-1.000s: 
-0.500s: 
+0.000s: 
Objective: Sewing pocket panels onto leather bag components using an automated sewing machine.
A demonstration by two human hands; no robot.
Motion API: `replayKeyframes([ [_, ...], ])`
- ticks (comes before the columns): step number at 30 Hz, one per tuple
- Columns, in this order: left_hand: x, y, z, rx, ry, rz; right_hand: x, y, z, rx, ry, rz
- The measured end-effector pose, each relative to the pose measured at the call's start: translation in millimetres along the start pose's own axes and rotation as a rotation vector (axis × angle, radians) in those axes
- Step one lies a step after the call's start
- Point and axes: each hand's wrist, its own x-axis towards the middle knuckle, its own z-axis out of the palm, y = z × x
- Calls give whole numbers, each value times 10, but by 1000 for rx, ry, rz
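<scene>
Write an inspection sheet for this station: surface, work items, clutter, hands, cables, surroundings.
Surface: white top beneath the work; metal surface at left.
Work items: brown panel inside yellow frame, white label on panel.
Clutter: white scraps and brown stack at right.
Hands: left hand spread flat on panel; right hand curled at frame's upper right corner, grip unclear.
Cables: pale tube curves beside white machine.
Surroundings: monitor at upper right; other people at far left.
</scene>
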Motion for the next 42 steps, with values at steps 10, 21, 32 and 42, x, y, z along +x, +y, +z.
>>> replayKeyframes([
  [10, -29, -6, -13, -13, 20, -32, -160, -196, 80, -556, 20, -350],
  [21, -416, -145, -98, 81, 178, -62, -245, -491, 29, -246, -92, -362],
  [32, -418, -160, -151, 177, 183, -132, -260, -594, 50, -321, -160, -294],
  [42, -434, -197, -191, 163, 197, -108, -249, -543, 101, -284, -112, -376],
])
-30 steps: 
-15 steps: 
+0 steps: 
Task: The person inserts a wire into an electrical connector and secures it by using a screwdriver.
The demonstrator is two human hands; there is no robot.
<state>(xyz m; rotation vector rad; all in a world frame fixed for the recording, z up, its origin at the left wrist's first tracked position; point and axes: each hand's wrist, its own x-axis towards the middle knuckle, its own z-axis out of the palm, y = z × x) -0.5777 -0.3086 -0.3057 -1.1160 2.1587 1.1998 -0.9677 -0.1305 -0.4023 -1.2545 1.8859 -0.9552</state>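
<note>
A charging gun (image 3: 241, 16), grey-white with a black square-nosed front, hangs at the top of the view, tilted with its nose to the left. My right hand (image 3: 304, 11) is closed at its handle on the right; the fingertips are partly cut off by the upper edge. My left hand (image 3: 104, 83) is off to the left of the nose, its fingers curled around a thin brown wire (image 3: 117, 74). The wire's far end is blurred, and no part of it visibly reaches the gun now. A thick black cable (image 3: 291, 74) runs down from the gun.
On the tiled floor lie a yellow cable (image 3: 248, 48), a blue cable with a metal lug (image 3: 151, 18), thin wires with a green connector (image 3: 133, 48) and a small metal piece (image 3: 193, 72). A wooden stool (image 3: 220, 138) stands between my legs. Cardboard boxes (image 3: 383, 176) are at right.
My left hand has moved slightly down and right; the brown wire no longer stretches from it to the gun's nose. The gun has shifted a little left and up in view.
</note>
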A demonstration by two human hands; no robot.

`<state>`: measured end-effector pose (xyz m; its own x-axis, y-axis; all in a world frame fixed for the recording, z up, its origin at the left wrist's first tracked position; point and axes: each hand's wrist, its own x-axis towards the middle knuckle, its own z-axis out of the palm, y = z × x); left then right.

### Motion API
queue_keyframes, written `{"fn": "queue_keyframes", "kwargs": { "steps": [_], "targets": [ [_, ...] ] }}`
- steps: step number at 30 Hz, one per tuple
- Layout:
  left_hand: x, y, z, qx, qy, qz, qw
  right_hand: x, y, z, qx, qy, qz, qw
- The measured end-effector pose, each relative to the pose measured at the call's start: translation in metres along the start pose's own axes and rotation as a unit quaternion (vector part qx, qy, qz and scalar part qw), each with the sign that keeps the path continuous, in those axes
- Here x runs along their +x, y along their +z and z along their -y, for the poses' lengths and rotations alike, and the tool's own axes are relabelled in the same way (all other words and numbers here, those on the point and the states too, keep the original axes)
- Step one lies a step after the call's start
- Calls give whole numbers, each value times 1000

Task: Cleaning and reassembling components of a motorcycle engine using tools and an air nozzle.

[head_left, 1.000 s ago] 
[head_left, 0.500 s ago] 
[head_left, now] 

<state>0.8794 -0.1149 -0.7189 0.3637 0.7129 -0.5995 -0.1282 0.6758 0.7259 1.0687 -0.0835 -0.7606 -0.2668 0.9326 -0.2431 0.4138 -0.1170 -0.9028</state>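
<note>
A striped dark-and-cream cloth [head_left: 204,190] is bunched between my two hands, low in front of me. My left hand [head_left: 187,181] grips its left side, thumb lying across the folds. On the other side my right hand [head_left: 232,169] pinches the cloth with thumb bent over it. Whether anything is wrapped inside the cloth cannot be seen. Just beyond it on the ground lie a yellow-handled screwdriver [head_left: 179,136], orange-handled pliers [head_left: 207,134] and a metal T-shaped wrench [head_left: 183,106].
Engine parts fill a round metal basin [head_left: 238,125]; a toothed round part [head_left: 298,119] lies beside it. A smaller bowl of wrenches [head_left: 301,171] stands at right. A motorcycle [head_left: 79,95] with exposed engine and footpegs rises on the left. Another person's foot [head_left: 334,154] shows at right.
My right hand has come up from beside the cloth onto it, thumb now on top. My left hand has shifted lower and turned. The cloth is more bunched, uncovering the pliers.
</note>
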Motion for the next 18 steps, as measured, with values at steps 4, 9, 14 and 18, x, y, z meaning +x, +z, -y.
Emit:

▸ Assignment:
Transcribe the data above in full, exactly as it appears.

▸ Task result:
-1.000s: 
-0.500s: 
+0.000s: 
Objective: Sewing pocket panels onto leather bag components using an automated sewing machine.
A demonstration by two human hands; no robot.
Motion API: `replayKeyframes([ [_, ...], ])`
- ticks (comes before the columns): step number at 30 Hz, one per tuple
- Columns, in this order: left_hand: x, y, z, rx, ry, rz; right_hand: x, y, z, rx, ry, rz
- The measured end-effector pose, each relative to the pose measured at the call's start: translation in millimetres along the start pose's own axes and rotation as a rotation vector (axis × angle, radians) in those axes
- Step one lies a step after the call's start
- Point and axes: each hand's wrist, its own x-axis towards the middle knuckle, its own z-axis out of the palm, y = z × x
- Calls give whole numbers, each value times 10, but by 1000 for rx, ry, rz
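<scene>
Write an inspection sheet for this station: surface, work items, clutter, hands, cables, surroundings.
Surface: white top beneath the work; metal surface at left.
Work items: brown panel inside yellow frame, white label on panel.
Clutter: white scraps and brown stack at right.
Hands: left hand spread flat on panel; right hand curled at frame's upper right corner, grip unclear.
Cables: pale tube curves beside white machine.
Surroundings: monitor at upper right; other people at far left.
</scene>
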Motion for the next 42 steps, with values at steps 10, 21, 32 and 42, x, y, z along +x, +y, +z.
>>> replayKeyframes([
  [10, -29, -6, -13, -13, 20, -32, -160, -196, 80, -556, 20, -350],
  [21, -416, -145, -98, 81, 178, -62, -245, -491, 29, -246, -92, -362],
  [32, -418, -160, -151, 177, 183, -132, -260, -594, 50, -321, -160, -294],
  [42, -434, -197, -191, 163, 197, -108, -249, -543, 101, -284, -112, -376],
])
-30 steps: 
-15 steps: 
+0 steps: 
Task: The person inserts a wire into an electrical connector and secures it by using a screwdriver.
The demonstrator is two human hands; there is no robot.
<state>(xyz m; rotation vector rad; all in a world frame fixed for the recording, z up, its origin at the left wrist's first tracked position; point and axes: each hand's wrist, its own x-axis towards the middle knuckle, its own z-axis out of the palm, y = z × x) -0.5777 -0.3086 -0.3057 -1.1160 2.1587 1.1998 -0.9677 -0.1305 -0.4023 -1.2545 1.8859 -0.9552</state>
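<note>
A charging gun (image 3: 241, 16), grey-white with a black square-nosed front, hangs at the top of the view, tilted with its nose to the left. My right hand (image 3: 304, 11) is closed at its handle on the right; the fingertips are partly cut off by the upper edge. My left hand (image 3: 104, 83) is off to the left of the nose, its fingers curled around a thin brown wire (image 3: 117, 74). The wire's far end is blurred, and no part of it visibly reaches the gun now. A thick black cable (image 3: 291, 74) runs down from the gun.
On the tiled floor lie a yellow cable (image 3: 248, 48), a blue cable with a metal lug (image 3: 151, 18), thin wires with a green connector (image 3: 133, 48) and a small metal piece (image 3: 193, 72). A wooden stool (image 3: 220, 138) stands between my legs. Cardboard boxes (image 3: 383, 176) are at right.
My left hand has moved slightly down and right; the brown wire no longer stretches from it to the gun's nose. The gun has shifted a little left and up in view.
</note>
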A demonstration by two human hands; no robot.

`<state>`: measured end-effector pose (xyz m; its own x-axis, y-axis; all in a world frame fixed for the recording, z up, its origin at the left wrist's first tracked position; point and axes: each hand's wrist, its own x-axis towards the middle knuckle, its own z-axis out of the palm, y = z × x); left then right.

### Motion API
queue_keyframes, written `{"fn": "queue_keyframes", "kwargs": { "steps": [_], "targets": [ [_, ...] ] }}`
- steps: step number at 30 Hz, one per tuple
- Layout:
  left_hand: x, y, z, qx, qy, qz, qw
  right_hand: x, y, z, qx, qy, qz, qw
- The measured end-effector pose, each relative to the pose measured at the call's start: translation in metres along the start pose's own axes and rotation as a unit quaternion (vector part qx, qy, qz and scalar part qw), each with the sign that keeps the path continuous, in those axes
- Here x runs along their +x, y along their +z and z along their -y, for the poses' lengths and rotations alike, and the tool's own axes are relabelled in the same way (all other words and numbers here, those on the point and the states too, keep the original axes)
- Step one lies a step after the call's start
- Calls give whole numbers, each value times 1000

Task: Cleaning and reassembling components of a motorcycle engine using tools and an air nozzle.

[head_left, 1.000 s ago] 
[head_left, 0.500 s ago] 
[head_left, now] 

<state>0.8794 -0.1149 -0.7189 0.3637 0.7129 -0.5995 -0.1282 0.6758 0.7259 1.0687 -0.0835 -0.7606 -0.2668 0.9326 -0.2431 0.4138 -0.1170 -0.9028</state>
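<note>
A striped dark-and-cream cloth [head_left: 204,190] is bunched between my two hands, low in front of me. My left hand [head_left: 187,181] grips its left side, thumb lying across the folds. On the other side my right hand [head_left: 232,169] pinches the cloth with thumb bent over it. Whether anything is wrapped inside the cloth cannot be seen. Just beyond it on the ground lie a yellow-handled screwdriver [head_left: 179,136], orange-handled pliers [head_left: 207,134] and a metal T-shaped wrench [head_left: 183,106].
Engine parts fill a round metal basin [head_left: 238,125]; a toothed round part [head_left: 298,119] lies beside it. A smaller bowl of wrenches [head_left: 301,171] stands at right. A motorcycle [head_left: 79,95] with exposed engine and footpegs rises on the left. Another person's foot [head_left: 334,154] shows at right.
My right hand has come up from beside the cloth onto it, thumb now on top. My left hand has shifted lower and turned. The cloth is more bunched, uncovering the pliers.
</note>
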Motion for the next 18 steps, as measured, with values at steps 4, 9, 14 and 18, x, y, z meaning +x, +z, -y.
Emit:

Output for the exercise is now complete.